# Nails or screws for installing vinyl windows



## craig11152 (Jun 20, 2015)

I would use 1 1/2" roofing nails. Nice size head that lays flat.


----------



## kwikfishron (Mar 11, 2010)

+1 on the 1 1/2" roofing nails. 

1 1/4" is fine too but you'd be surprised on how much your fingers will appreciate that extra 1/4" (mine do anyway).


----------



## markdemich (Apr 12, 2015)

Thanks for the quick reply. I forgot to mention that I'm padding out the windows with 5/4 pine to compensate for the fact that I'm using 1 inch XPS foam board over the 1/2 in sheathing.

So 1 1/2 would just get me through the 5/4 and sheathing. The 5/4 will be secured to the sheathing and studs underneath. Do you think that's enough of should I use 2" to get into the studs below?


----------



## craig11152 (Jun 20, 2015)

It won't hurt to go longer. I wonder if the 5/4 will start to split with a few nails along the same line?
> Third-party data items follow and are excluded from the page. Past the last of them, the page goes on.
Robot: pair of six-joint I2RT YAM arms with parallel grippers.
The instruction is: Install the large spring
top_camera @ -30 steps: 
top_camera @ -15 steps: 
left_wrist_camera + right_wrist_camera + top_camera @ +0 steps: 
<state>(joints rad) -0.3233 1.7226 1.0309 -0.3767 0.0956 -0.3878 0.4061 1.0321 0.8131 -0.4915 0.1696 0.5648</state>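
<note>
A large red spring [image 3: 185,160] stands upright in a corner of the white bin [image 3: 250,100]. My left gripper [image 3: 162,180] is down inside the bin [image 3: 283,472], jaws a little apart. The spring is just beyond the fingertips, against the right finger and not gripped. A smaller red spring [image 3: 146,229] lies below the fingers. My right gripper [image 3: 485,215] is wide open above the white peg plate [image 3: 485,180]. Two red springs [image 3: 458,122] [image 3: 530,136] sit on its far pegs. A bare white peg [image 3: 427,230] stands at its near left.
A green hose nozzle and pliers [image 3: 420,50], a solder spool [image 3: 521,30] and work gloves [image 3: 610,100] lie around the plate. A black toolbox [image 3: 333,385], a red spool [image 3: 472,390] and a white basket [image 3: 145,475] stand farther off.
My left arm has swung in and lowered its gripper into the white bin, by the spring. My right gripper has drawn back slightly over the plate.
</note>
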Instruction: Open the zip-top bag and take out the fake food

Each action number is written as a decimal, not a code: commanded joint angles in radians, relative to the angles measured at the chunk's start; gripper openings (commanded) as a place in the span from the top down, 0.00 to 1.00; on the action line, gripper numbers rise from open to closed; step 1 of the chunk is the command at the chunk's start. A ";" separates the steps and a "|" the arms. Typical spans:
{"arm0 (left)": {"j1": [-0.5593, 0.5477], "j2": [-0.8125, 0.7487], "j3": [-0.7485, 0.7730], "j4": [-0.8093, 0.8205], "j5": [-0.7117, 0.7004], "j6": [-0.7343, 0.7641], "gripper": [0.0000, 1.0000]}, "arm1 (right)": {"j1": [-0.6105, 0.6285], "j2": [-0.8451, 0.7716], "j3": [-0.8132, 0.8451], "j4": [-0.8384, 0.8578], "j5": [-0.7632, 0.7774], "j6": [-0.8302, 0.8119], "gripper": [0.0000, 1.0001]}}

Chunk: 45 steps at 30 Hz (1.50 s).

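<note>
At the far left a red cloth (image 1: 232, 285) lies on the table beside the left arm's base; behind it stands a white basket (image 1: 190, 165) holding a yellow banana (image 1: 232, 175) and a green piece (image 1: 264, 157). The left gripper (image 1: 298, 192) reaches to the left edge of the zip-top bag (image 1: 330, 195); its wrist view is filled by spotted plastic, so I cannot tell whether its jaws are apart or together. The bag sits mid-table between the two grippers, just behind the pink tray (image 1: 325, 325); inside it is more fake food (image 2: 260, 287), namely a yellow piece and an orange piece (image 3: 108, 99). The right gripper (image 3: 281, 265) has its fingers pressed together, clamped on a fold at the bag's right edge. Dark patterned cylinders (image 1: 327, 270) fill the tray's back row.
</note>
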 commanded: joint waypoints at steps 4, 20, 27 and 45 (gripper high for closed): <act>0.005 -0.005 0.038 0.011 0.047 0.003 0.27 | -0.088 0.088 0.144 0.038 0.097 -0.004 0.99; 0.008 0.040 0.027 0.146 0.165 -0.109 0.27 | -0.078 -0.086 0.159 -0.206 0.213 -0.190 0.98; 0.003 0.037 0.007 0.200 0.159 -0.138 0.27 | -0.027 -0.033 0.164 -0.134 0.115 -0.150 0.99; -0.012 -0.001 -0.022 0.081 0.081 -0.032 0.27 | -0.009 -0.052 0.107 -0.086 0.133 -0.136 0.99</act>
In fact you should go longer and assume the 5/4 will split.


----------



## ACWindows (Oct 1, 2014)

I agree. Roofing nails and, based on your situation, go with 2".


----------



## Windows on Wash (Aug 30, 2011)

Another vote for nails.


----------



## Colbyt (Jan 27, 2014)

Most times I also use roofing nails. There times and places where I might use 1/4" hex head screws, attached washer style. If you choose a screw use one with flat bottom. The screw heads are a bit harder to cover with the flashing tape.


----------



## markdemich (Apr 12, 2015)

Thanks everyone for your feedback. I'm going to go with 2in roofing nails. I'll have a ton of them since that's what I'm using for my siding.


----------